Cough and simplified cough tests

A cough test was performed while patients inhaled 1% citric acid–physiological saline mist using a portable mesh nebulizer (NE-U22, Omron, Kyoto, Japan). Citric acid was purchased from Kenei Pharmaceutical Co. Ltd. (Osaka, Japan). Patients were verbally instructed to deeply inhale the nebulized citric acid through their mouths. In the original cough test, five or more coughs occurring within 1 min were considered normal17. In the simplified cough test, the first cough reflex occurring within 30 s was considered normal18.

VF

VF tests were performed using an X-ray imaging system (Ultimax-I, Canon Medical Systems, Tochigi, Japan) with the patient in a seated position. The test involved delivering 3 mL of water containing 30%/w barium contrast medium (Barytester A240 Powder®, FUSHIMI Pharmaceutical Co. Ltd., Kagawa, Japan) to the floor of the mouth of the patients via a syringe and instructing them to swallow. The X-ray system captured images forward toward the lips, backward to the pharyngeal wall, upward to the nasal cavity, and downward to the upper esophageal sphincter. A side-VF recording at 30 frames per second was obtained and stored on a digital video disc. Two dentists (AH and MY) with specialized experience in evaluating VF recordings, who were blinded to the study, determined the presence or absence of aspiration and laryngeal penetration. The two observers discussed their observations and reached a consensus regarding each observation or measurement.

Data acquisition

Two neurologists (MN and HY) conducted clinical evaluation and diagnosis.

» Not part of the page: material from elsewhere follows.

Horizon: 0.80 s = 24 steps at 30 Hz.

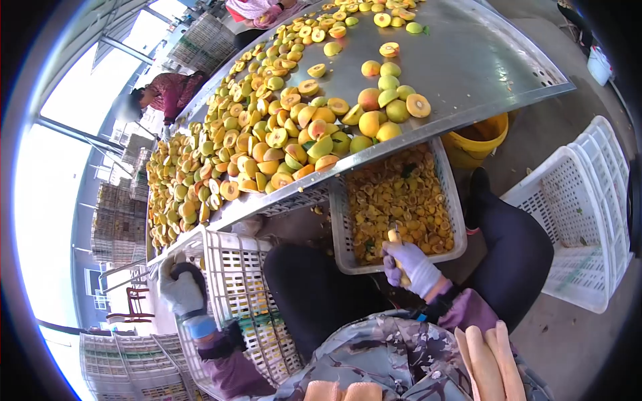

The recorded data included body mass index, grip power, calf circumference, disease duration, alcohol consumption, smoking habits, UPDRS score19, medication, FOIS score, EAT-10 score, and blood test results20. Tongue pressure and peak expiratory flow were assessed using previously reported methods21,22. LEDDs were calculated based on the most recent study23. All evaluations were conducted in the ON state.

Sample size calculation

Calculations were performed to determine the necessary sample size based on preliminary cough tests conducted among elderly patients with neurodegenerative disorders. The initial assessment revealed that 28.6% of patients exhibited a normal cough reflex after undergoing the 1% citric acid challenge. We estimated a sample size of 27 participants, assuming that the proportion of patients with a normal cough reflex would increase to 50% after 8 weeks of therapy. This estimation considered a 0.10 alpha level, 0.80 power, and an anticipated 10% dropout rate.

Statistical analysis

The safety analysis involved assessment of the occurrence of skin symptom and aggravation of neurological symptoms resulting from electrical stimulations in the cranial and cervical regions. To evaluate the primary and secondary endpoints, the swallowing status of each patient before the initial intervention was compared with their status at the end of the intervention (8 weeks from initiation) or 8 weeks after the intervention (16 weeks from initiation). Furthermore, a statistical comparison was conducted between the cough test improvement and non-improvement groups. Statistical analyses were performed using JMP version 16 (SAS Institute Inc., Cary, NC, USA). The chi-squared (χ2), Mann–Whitney U, or unpaired t-test was employed to assess the statistical significance of intergroup differences. The factors presumed to have a strong correlation were examined by calculating the Spearman rank correlation coefficient. Statistical significance was set at p < 0.05.